Manhã mortal
Uma menina morre atropelada por um
caminhão que foge sem prestar socorro em meio à cúpula dos povos. Além disso, existe
uma velha morrendo no primeiro andar do prédio onde me encontro, ninguém sabe
de quê, suspeito de remorso, ressentimento, maldade, sonho. Porque se morre de
sonho. É o plano mais comum de deus. Os que sobram sem doenças graves são os
maus na Terra, imunes a tudo menos ao definhamento que explode como avalanche
nas vidas em volta. A velha não aceita ir ao hospital. Ela bate, cospe, subjuga
a irmã mais nova, sem dentes na frente, aleijada, feliz. Mas a velha feliz não
tem o corpo forte dos que podem ser felizes. A que pode andar, e vai morrer,
defeca nas próprias calças, não toma mais banho, conta os homens com que copulou,
muitos homens.
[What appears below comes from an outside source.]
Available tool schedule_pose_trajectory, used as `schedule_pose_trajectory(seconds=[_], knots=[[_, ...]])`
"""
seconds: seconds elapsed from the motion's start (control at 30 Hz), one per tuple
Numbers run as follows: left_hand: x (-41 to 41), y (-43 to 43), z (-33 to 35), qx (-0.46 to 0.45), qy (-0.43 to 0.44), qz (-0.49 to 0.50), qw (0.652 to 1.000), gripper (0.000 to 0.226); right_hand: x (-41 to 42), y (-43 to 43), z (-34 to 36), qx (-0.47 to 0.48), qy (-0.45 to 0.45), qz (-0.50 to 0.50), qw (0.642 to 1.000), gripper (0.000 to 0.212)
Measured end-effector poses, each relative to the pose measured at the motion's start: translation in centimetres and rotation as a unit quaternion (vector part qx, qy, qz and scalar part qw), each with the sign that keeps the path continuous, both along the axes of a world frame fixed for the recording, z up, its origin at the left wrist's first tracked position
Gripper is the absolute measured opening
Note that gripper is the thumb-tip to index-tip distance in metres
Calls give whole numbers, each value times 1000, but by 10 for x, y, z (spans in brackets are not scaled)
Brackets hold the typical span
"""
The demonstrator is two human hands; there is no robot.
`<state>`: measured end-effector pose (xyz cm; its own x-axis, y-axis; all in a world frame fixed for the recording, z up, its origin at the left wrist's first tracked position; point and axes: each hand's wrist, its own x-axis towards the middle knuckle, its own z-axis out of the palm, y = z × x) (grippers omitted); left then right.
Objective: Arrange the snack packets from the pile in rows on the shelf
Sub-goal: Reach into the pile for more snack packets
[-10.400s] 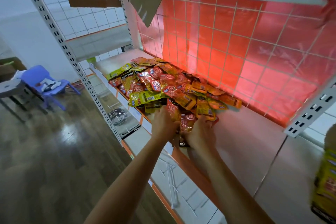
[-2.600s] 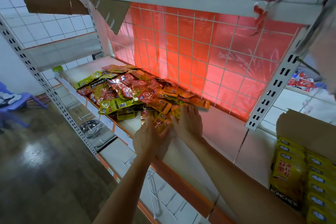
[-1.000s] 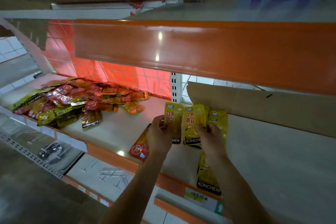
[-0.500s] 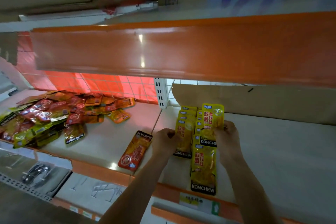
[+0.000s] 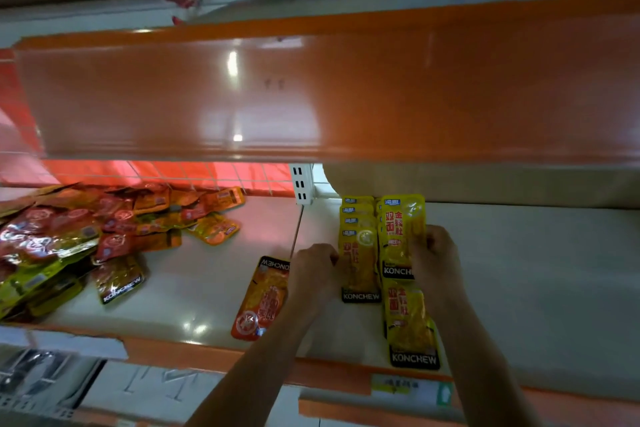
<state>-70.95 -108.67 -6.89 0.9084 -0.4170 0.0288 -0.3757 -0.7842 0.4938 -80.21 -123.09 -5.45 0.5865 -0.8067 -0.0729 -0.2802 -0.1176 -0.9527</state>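
Squaring the right-hand row; head view, the only one on record.

Right hand (image 5: 434, 260): fingers curled round the right edge of a yellow packet (image 5: 401, 236), which is held tilted up over the right row. That row's front packet (image 5: 410, 326) lies flat with its black band at the front edge of the shelf (image 5: 536, 288).

Left hand (image 5: 317, 270): fingers curled onto the left edge of the left row (image 5: 358, 253), apparently pinching its top packet to steady it.

Both rows sit at the shelf's left end, just beside the slotted upright (image 5: 302, 184). The pile (image 5: 86, 236) lies well apart on the board to the left. One orange packet (image 5: 265, 298) lies alone near the front edge, beside the left wrist.

Judgement: lower the held packet so it overlaps like a shingle, matching the neighbour row's step. Keep its side edges parallel and its black band showing. The left hand should brace the finished row meanwhile.

Materials: flat rectangular pouches of glossy, crinkled film, likely slippery. The shelf board is smooth, pale and reflective, so the packets will probably skate if nudged.
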Motion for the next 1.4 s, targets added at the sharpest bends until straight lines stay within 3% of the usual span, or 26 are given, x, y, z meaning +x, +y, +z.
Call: schedule_pose_trajectory(seconds=[0.07, 0.13, 0.2, 0.27, 0.43, 0.5, 0.73, 0.9, 1.07, 1.27, 1.4], knots=[[0, 1, 4, 0, -30, 14, 999, 24, -1, 3, 3, -11, 13, 16, 1000, 10], [0, 0, 10, -64, -44, 15, 997, 25, -2, 9, 5, -12, 20, 30, 999, 8], [1, -4, 15, -185, 50, -10, 981, 29, -1, 18, 9, -14, 24, 51, 998, 7], [-2, -7, 20, -289, 178, -30, 940, 29, 0, 26, 12, -16, 24, 73, 997, 8], [0, -1, 14, -340, 268, -30, 901, 19, -2, 36, 17, -83, 46, 86, 992, 11], [3, 6, 8, -324, 292, -31, 900, 17, -4, 36, 18, -129, 61, 61, 988, 19], [5, 18, -1, -192, 262, -70, 943, 15, -5, 32, 8, -254, 114, 54, 959, 33], [4, 15, 4, -98, 138, -82, 982, 20, -5, 32, 0, -271, 120, 65, 953, 33], [3, 15, 6, -62, 68, -70, 993, 25, -4, 33, -2, -275, 124, 69, 951, 31], [4, 19, 7, -33, 63, -52, 996, 27, 5, 45, 3, -285, 108, 75, 950, 31], [11, 32, 12, -55, -8, -25, 998, 29, 18, 69, 9, -306, 77, 97, 944, 30]])
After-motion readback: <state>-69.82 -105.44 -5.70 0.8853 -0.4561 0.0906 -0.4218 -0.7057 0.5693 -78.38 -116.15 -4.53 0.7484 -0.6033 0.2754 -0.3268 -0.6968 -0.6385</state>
Fico no terceiro andar, recebendo indiretamente notícias da
morte. Os médicos não veem. As velhas têm cinco gatos e uma imensa tartaruga
que, provavelmente, viverá muito além das duas. A velha que não quer viver, mas
custa a morrer, e vai morrer, não permite que a velha mais nova que quer viver
viva. A mais nova, mesmo aleijada, sem dentes na frente, acanhada, aleijada por
dentro e por fora, quer viver. A que teve muitos homens, usou batom forte,
bebeu, fumou, comeu quando teve fome, dormiu quando teve sono, teve pouco sono,
essa quer morrer. O que fazer? – o prédio todo se pergunta. A morte apresenta-se finalmente como fardo
sem nobreza. Como é difícil livrar-se de alguém. As pessoas todas, ao
sensibilizarem-se com a morte, acabam por matar em si a vida insensível, que
prolonga a existência. Afasto-me para a varanda sempre que surgem notícias.
Tampo os ouvidos e fumo um cigarro. Espero ansiosamente por esta parte do dia.